Showing posts with label Wright. Show all posts
Showing posts with label Wright. Show all posts

Tuesday, April 29, 2008

How fixed is the script?

I was interested to read Ben Witherington's view on God's 'script' and the significance of human decisions.

"Whilst, God could have done otherwise, he has chosen to allow us to be viable partners with God in ministry and the working out of his will and Kingdom on earth, beings capable of making un-predetermined choices that have incredible consequences. The issue is not the sovereignty of God - the issue is how God has chosen to exercise his power and will. And what the Bible says about this is that he has not pre-determined all things from before the foundations of the world.

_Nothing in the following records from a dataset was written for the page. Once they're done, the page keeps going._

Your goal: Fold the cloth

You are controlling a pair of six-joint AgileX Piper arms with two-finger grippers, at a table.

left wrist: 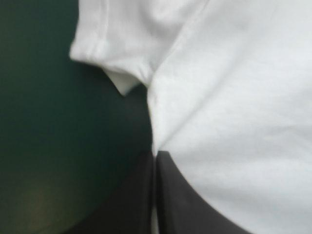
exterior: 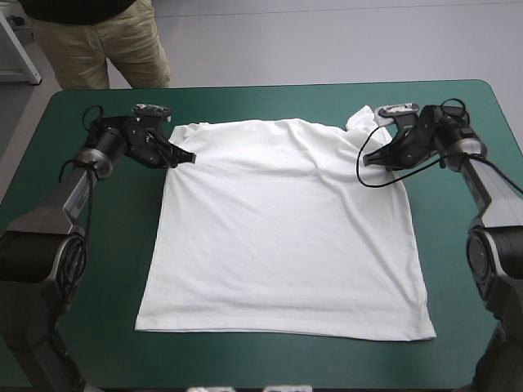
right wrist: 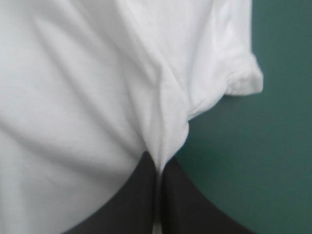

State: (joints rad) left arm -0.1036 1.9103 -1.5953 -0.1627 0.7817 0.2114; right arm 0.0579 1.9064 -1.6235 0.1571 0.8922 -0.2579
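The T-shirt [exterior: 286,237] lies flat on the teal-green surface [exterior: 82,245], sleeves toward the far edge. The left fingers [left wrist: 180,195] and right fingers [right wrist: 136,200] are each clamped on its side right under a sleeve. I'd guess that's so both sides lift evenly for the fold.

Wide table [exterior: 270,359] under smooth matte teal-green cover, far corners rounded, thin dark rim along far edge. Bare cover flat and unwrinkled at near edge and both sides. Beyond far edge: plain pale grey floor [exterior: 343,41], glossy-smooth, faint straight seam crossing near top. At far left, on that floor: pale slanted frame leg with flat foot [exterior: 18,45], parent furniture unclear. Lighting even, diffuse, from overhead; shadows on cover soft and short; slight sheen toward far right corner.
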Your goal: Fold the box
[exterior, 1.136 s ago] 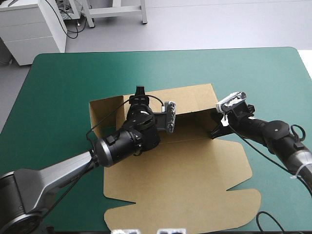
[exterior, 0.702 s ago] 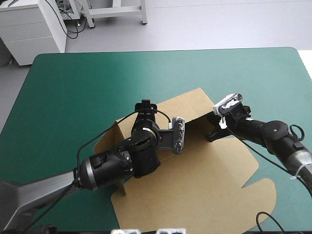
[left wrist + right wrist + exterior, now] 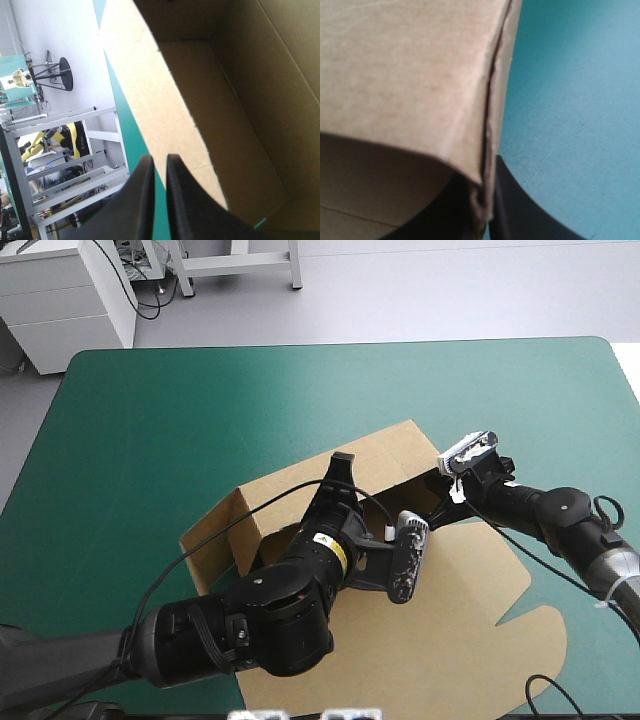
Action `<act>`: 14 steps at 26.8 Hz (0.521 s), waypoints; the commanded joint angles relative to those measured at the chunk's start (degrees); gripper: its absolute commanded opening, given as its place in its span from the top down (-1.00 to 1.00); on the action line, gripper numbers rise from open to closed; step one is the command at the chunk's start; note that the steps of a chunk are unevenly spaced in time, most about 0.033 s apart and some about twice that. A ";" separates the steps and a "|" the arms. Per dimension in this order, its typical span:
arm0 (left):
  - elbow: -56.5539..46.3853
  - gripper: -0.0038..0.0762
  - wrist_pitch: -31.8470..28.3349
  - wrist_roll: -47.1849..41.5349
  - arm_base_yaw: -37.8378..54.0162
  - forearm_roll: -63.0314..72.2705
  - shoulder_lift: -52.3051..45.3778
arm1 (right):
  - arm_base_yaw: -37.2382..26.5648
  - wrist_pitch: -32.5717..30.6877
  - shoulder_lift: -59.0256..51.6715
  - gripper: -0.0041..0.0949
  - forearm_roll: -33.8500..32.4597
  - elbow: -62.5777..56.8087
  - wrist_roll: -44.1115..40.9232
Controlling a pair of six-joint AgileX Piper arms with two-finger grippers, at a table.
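In the high view the brown box (image 3: 470, 625) lies at the middle of the teal-green cover (image 3: 150, 410) and reaches toward the lower right of the frame, where its broad lid panel lies flat. At the centre its long wall stands raised and tilted, and a shorter side wall stands up at centre left, the two meeting at a corner. We see the left gripper (image 3: 342, 465) just above centre, at the end of the bulky arm that fills the lower left, its black tip against the long wall. In the left wrist view its fingers (image 3: 145, 200) rise at bottom centre, drawn almost together with only a thin slit between them, and we see no board in that slit. Ahead of them the wall's pale face and top edge run up the frame, with the box's shaded inside filling the right half. The right gripper (image 3: 440, 502) sits right of centre in the high view, at the right end of the long wall. In the right wrist view its black fingers (image 3: 530, 220) clamp the box's folded corner at bottom centre, the board's edge pinched between them and the teal-green cover filling the right side.
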State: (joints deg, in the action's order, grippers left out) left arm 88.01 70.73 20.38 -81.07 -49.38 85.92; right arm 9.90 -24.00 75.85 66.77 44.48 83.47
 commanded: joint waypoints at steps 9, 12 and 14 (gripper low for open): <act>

Human history is not merely a preordained play, played out perfectly to a pre-ordained script. On the contrary while there is a blue-print, or a general script, God has allowed, indeed invited us to make the drama like a night at the Improv, improvising our roles as we go, and making viable choices of moment and consequence along the way. Are we supposed to follow the general instructions in the script? Well yes, as they provide the boundaries beyond which we ought not to go and show us what character and kind of roles we should play. But of course we may fail to play our parts well, or indeed at all."
I absolutely agree. Saying that God always gets his way makes no sense of Jesus' instructions on prayer, in particular the Lord's prayer:
"Let your kingdom come, your will be done..."

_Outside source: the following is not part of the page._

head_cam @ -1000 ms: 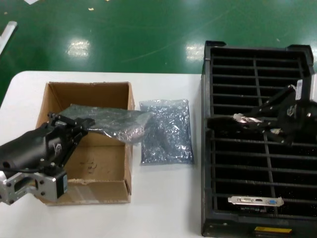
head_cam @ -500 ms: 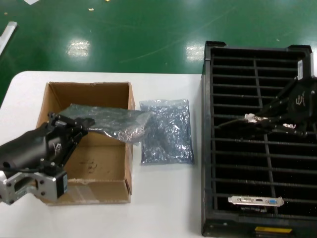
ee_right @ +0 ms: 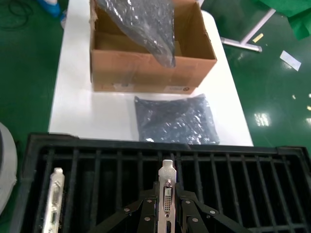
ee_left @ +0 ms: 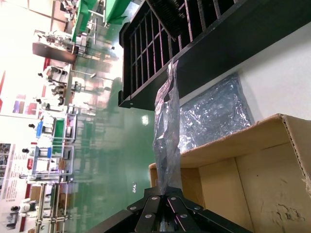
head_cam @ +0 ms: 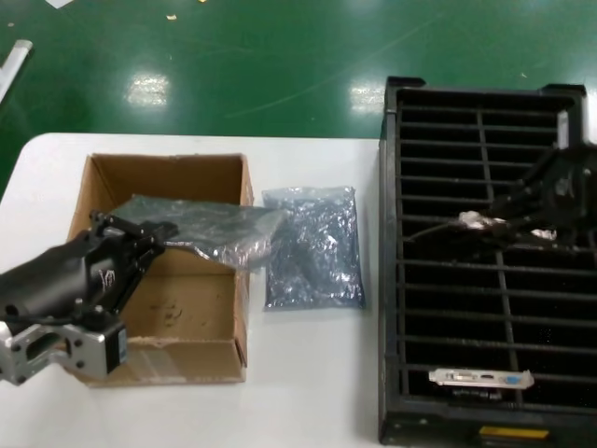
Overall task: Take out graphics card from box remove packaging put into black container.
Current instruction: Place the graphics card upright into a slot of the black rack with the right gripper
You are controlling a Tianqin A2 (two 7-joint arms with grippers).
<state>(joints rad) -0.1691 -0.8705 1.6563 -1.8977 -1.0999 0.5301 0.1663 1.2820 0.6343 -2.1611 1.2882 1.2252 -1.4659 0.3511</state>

Another interesting link I came across on Ben's blog is a 'blogalogue' between Bart Ehrman and N. T. Wright on the problem of suffering. Ehrman has just published a book called 'God’s Problem: How the Bible Fails to Answer Our Most Important Question – Why We Suffer'. NT Wright is as eloquent and graceful in his replies as ever. I always find him refreshing on this subject as he takes the existence of evil seriously and isn't content to attribute all suffering in the world to human choices.

"...the Gospels constituted, and still constitute, a challenge to all expectations, particularly in that they link – as readers for hundreds have years have found it difficult to do – the story of Jesus’ kingdom-inauguration with the story of his crucifixion and resurrection. Somehow, they are saying, this is what it looks like when the good, all-powerful and all-loving God is in charge of the world. You may say that if this is what they’re saying then the God of whom they speak is not ‘all-powerful’ in the way we might have imagined, and I suspect that is in a sense correct. Near the heart of Jesus’ proclamation lies a striking redefinition of power itself, which looks as though it’s pointing in the direction of God’s ‘running of the world’ (if that’s the right phrase) in what you might call a deliberately, almost studiedly, self-abnegating way, running the world through an obedient, and ultimately suffering, human being, with that obedience, and especially that suffering, somehow instrumental in the whole process. What ‘we would want God to do’ – to have God measure up to our standards of ‘how a proper, good and powerful God would be running the world’! – seems to be the very thing that Jesus was calling into question.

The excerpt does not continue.